Besiegement and bombing of east Aleppo is deepening a desperate health crisis
In this statement, dated 11 November, MSF´s Middle East Operational Manager, Pablo Marcos writes:
A human tragedy is unfolding while the world watches and does nothing. Months of siege and the indiscriminate bombing by the Syrian government and its allies have left the population of east Aleppo in desperate straits and its health system in tatters.
There is no way out for the 250,000 people there. Meanwhile, food and medical supplies cannot get in. MSF has been providing medical supplies, drugs and lifesaving surgical kits to eight hospitals in east Aleppo since 2014, sending in trucks every three months. Our teams last succeeded in getting some items through in August, during a brief period when the siege was broken by the opposition.
In the meantime, all eight hospitals have been bombed, one up to six times. Altogether they have been hit 27 times, forcing all work to halt on occasion. Staff are doing all they can to keep going.
But they are overwhelmed: no more than 32 doctors are thought to be left.
These medics work around the clock to help. In the recent period of intense airstrikes, between 22 September and 19 October, more than 2,100 people were wounded, including 436 children.
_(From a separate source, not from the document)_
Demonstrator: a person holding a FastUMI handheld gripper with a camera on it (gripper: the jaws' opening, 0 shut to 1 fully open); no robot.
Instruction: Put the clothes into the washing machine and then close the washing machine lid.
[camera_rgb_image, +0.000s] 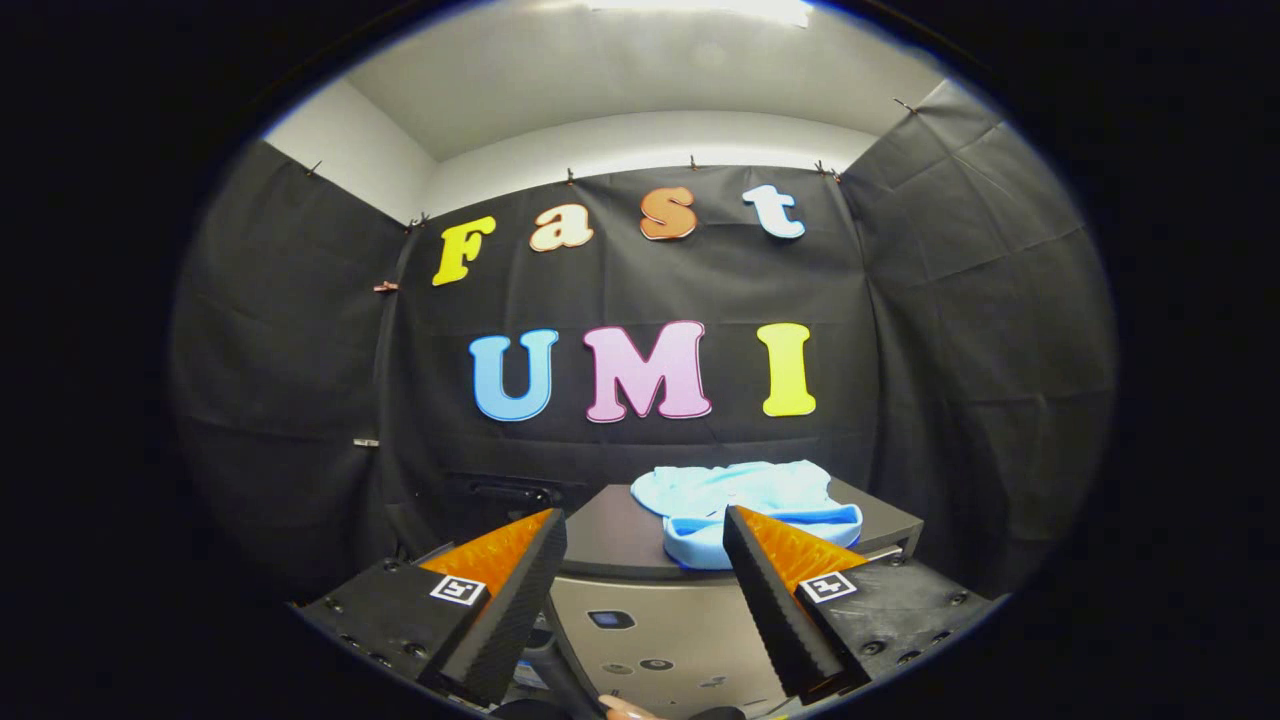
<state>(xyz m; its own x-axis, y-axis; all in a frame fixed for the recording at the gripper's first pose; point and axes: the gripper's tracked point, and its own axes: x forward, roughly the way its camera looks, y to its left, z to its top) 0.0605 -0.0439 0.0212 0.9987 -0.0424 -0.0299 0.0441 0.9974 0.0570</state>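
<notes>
In the gripper view, the washing machine (650, 610) stands just ahead of the fingers, its grey front panel with small round buttons showing between and below them. Its dark lid (615, 535) lies flat on top, closed. On that lid, toward the right, rests a bundle of light blue clothes (745, 510), crumpled, with a thicker folded edge at the front; it lies on the lid, not inside the machine. The gripper (645, 540) is released, its two fingers spread wide apart and holding nothing. The right finger's tip overlaps the front edge of the clothes in the picture, but whether it touches them cannot be told. The left finger stands well clear of them. Black cloth forms the booth wall (300, 400) behind the machine.
</notes>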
Patients die because there are not enough operating theatres and doctors.
Often the wounded are unable to reach a hospital in time. At least six ambulances have been targeted, some destroyed. Spare parts don’t get through. Medical supplies, fuel for generators, drinking water and almost every other essential are running low.
The medical consequences of living in this environment are deeply shocking. The doctors we support are concerned about a potential increase in malnutrition in young children and in water-borne diseases. Some mothers are too weak to breastfeed, and a lack of formula milk and other basics is leading to preventable deaths. Routine vaccinations are suspended. All this is a big threat to the most vulnerable, including children, pregnant women and patients with chronic diseases.
What is needed is an end to all indiscriminate airstrikes on civilian areas, respect for medical facilities and patients, and an end to the crippling siege.
The seriously injured or ill must be evacuated to safe areas for treatment. Medical supplies and humanitarian aid must be allowed in, and respite given to a city falling apart day by day, hour by hour and minute by minute.